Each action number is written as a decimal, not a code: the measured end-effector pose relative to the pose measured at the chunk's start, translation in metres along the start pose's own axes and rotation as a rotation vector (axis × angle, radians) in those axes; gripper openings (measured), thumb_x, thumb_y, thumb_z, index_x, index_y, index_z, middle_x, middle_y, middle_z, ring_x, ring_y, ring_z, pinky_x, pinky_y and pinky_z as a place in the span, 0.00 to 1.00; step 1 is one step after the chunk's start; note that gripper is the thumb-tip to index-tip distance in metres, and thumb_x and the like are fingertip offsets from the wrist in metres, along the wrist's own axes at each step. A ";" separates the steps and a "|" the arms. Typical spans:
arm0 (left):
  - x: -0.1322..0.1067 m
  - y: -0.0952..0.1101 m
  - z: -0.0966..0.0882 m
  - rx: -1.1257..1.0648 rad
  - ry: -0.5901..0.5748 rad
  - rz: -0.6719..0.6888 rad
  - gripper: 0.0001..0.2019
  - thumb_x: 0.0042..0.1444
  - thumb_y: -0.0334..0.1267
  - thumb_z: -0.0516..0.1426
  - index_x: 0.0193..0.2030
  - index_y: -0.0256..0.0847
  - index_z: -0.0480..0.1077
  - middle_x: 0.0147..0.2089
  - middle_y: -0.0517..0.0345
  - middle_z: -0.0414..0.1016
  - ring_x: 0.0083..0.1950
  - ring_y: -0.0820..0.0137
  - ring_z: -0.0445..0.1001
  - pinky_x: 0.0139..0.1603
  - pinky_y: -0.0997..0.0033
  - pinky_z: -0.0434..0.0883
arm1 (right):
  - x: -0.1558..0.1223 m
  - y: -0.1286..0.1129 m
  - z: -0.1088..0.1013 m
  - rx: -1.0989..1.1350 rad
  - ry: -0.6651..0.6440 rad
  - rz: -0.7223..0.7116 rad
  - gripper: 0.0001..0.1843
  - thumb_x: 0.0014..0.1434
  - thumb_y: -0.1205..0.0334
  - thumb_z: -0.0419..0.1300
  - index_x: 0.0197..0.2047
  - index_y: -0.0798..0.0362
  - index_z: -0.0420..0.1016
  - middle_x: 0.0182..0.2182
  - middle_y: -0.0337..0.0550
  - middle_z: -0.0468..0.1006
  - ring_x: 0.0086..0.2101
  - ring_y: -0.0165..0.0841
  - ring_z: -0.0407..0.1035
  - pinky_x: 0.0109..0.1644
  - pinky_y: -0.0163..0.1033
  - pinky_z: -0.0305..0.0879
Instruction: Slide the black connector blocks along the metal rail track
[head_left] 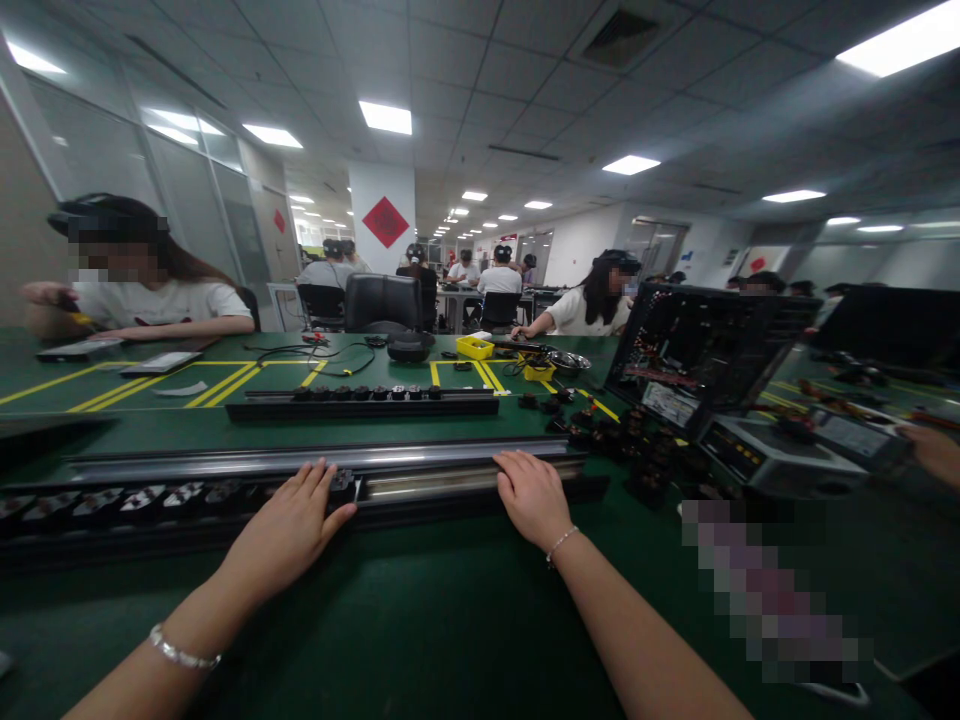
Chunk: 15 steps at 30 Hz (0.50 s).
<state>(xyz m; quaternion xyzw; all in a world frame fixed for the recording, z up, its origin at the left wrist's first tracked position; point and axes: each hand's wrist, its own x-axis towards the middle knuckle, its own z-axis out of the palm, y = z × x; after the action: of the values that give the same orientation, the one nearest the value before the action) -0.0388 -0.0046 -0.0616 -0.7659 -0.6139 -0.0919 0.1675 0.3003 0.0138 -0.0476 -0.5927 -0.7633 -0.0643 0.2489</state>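
A long black channel rail [427,487] with a pale metal inside lies across the table in front of me. Several small black modules with shiny metal parts [184,495] sit in its left part. My left hand [289,525] rests over the rail, fingers stretched out and thumb apart, beside the rightmost black module [343,486]. Farther right, my right hand [534,500] has its bent fingers over the rail and touches it; part of its grip is hidden. A strip with a silvery face [442,456] runs along the rail's far side.
Beyond lies a shorter black rail [360,408] with several modules. Loose black parts [637,440] are heaped at right, near an open computer case [675,350] and a metal power supply box [780,455]. A yellow bin [475,347] stands farther back. Co-workers sit around the table.
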 end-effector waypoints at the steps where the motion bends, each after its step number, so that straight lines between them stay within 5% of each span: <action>1: 0.000 0.001 0.000 -0.001 0.004 0.005 0.39 0.56 0.60 0.40 0.60 0.25 0.60 0.63 0.38 0.61 0.65 0.56 0.56 0.64 0.55 0.58 | 0.000 0.000 0.000 0.002 0.002 -0.002 0.20 0.63 0.58 0.44 0.53 0.46 0.70 0.53 0.39 0.71 0.55 0.35 0.59 0.57 0.43 0.49; 15: 0.000 0.010 -0.002 -0.011 -0.013 0.026 0.39 0.57 0.60 0.38 0.60 0.25 0.60 0.62 0.38 0.61 0.65 0.56 0.56 0.63 0.54 0.58 | 0.001 0.000 0.000 -0.003 0.002 -0.001 0.20 0.62 0.58 0.44 0.53 0.46 0.69 0.53 0.38 0.71 0.55 0.34 0.59 0.58 0.43 0.49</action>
<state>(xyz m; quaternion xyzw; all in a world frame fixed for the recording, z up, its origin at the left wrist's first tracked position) -0.0286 -0.0077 -0.0609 -0.7752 -0.6046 -0.0881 0.1605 0.3003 0.0146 -0.0477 -0.5926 -0.7633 -0.0661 0.2486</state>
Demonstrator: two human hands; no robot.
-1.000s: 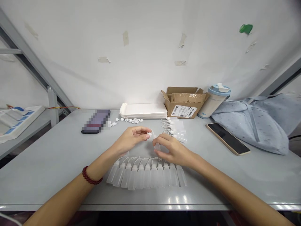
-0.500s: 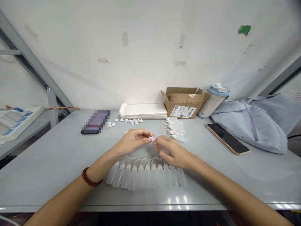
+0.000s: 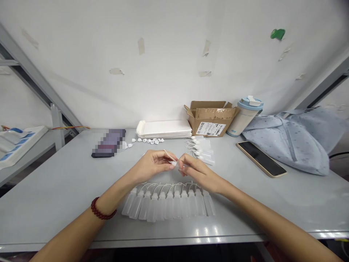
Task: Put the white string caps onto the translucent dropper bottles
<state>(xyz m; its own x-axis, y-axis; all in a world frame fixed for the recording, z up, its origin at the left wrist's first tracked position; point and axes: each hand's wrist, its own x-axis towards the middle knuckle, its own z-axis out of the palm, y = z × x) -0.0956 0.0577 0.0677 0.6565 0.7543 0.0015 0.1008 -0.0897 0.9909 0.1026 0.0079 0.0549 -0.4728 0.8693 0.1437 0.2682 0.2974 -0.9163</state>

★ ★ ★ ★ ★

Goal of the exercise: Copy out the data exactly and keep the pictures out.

Solution:
Each action number is written as a decimal, not a code: the measured end-effector pose relative to the pose measured at the chunk's start, translation in metres along the start pose's own axes and rotation as a rotation vector (axis × angle, radians) in those axes; gripper openings (measured), thumb_x, thumb_y, thumb_z, index_x, index_y, index_z, middle_x, middle_y, middle_z, ring_x, ring_y, ring_z, pinky_x, pinky_y and pinky_z as a place in the span, 0.00 to 1.00; step 1 is one step after the chunk's start; note that gripper is the thumb-tip to index-tip distance in metres, and thumb_x and the like are fingertip offsets from the wrist in metres, along the wrist's own axes at each step. A ";" separates the steps and a "|" the arms. Typical spans:
arm0 (left):
  - x: -0.1322..0.1067 m
  - y: -0.0952..0.1101 m
  - z: -0.0966..0.0882 m
  - rx: -1.1257..1.0648 rad
  - ry: -0.5901..0.5748 rad
  - rz: -0.6719..0.6888 rad
  - gripper: 0.0001..0.2019
  - thumb_x: 0.0042..0.1444
  - thumb_y: -0.0334..0.1267
  - thumb_z: -0.0516..0.1426
  - index_x: 0.0193..0.2030
  - index_y: -0.0256..0.0847
  - index_z: -0.0480..0.1077
  - middle_x: 0.0147..0.2089
  - middle_y: -0.0517..0.0345
  - middle_z: -0.0414..0.1016
  - ring_x: 0.0083..0.1950
  - ring_y: -0.0820..0.0137
  - ring_z: -0.0445..0.1001
  - pinky_x: 0.0139..0.1603
  - pinky_y: -0.0997..0.0033
  - pinky_z: -0.0434..0.0883
arm1 (right):
  - x: -0.1558..0.1223 m
  - y: -0.1286..0.1129 m
  - z: -0.1088..0.1013 m
  - rx: -1.0989..1.1350 rad
  - ry: -0.6651..0.6440 rad
  - rz: -0.7223..0.7116 rad
  - gripper: 0.0001..0.1843
  - thumb_x: 0.0014..0.1434
  - thumb_y: -0.1205..0.0334
  - thumb_z: -0.0419..0.1300
  - index_x: 0.0197..0.2047
  - index_y: -0.0798..0.0362
  - index_z: -0.0420..0.1016
  - middle_x: 0.0182..0.2182
  - middle_y: -0.0337..0.0550
  - middle_z: -0.0468..0.1006
  - ring_x: 0.0086..0.2101
  - ring_y: -0.0165..0.0841
  - ring_z: -0.0407..0.1035
  - pinky_x: 0.0109..0.1644
  - pinky_y: -0.0163..0.1033
  - pinky_z: -0.0305..0.0879
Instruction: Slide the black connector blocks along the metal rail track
[head_left] 
Chunk: 15 steps at 30 Hz (0.50 s).
<state>(xyz m; quaternion xyzw; all in a world frame fixed for the recording, z up, its origin at the left wrist's first tracked position; point and axes: each hand's wrist, its own x-axis towards the middle knuckle, its own z-axis out of the palm, y = z × x; after the action: of the values that give the same orientation, the one nearest the value before the action) -0.0388 -0.0046 -0.0616 -0.7659 -0.6139 -0.0919 0.1675 0.3003 0.0138 -0.0476 -0.5927 -0.7633 -0.0643 0.2489</state>
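A long black channel rail [427,487] with a pale metal inside lies across the table in front of me. Several small black modules with shiny metal parts [184,495] sit in its left part. My left hand [289,525] rests over the rail, fingers stretched out and thumb apart, beside the rightmost black module [343,486]. Farther right, my right hand [534,500] has its bent fingers over the rail and touches it; part of its grip is hidden. A strip with a silvery face [442,456] runs along the rail's far side.
Beyond lies a shorter black rail [360,408] with several modules. Loose black parts [637,440] are heaped at right, near an open computer case [675,350] and a metal power supply box [780,455]. A yellow bin [475,347] stands farther back. Co-workers sit around the table.
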 end-effector waypoints at the steps where the motion bends, each after its step number, so that straight lines between them stay within 5% of each span: <action>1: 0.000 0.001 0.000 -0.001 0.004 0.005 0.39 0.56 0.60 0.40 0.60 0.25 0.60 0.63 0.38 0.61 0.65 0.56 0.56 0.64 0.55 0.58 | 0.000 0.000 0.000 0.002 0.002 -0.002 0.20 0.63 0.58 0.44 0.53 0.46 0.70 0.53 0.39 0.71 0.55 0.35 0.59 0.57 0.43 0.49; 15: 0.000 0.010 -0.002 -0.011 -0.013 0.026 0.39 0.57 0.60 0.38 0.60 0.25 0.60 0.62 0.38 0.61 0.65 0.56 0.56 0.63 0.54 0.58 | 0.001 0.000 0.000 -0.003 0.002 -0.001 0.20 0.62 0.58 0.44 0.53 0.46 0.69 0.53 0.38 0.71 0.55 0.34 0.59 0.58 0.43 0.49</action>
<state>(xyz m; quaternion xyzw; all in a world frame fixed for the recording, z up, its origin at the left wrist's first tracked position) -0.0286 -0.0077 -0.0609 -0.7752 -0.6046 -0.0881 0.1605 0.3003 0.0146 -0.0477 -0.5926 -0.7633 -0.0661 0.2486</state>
Demonstrator: two human hands; no robot.
-1.000s: 
-0.500s: 
+0.000s: 
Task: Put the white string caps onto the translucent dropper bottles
<state>(xyz m; its own x-axis, y-axis; all in a world frame fixed for the recording, z up, its origin at the left wrist's first tracked position; point and axes: each hand's wrist, its own x-axis towards the middle knuckle, its own z-axis out of the palm, y = z × x) -0.0956 0.0577 0.0677 0.6565 0.7543 0.0015 0.1008 -0.0897 0.9909 0.1026 0.0079 0.0549 -0.4728 0.8693 0.1437 0.2682 0.2974 -0.9163</state>

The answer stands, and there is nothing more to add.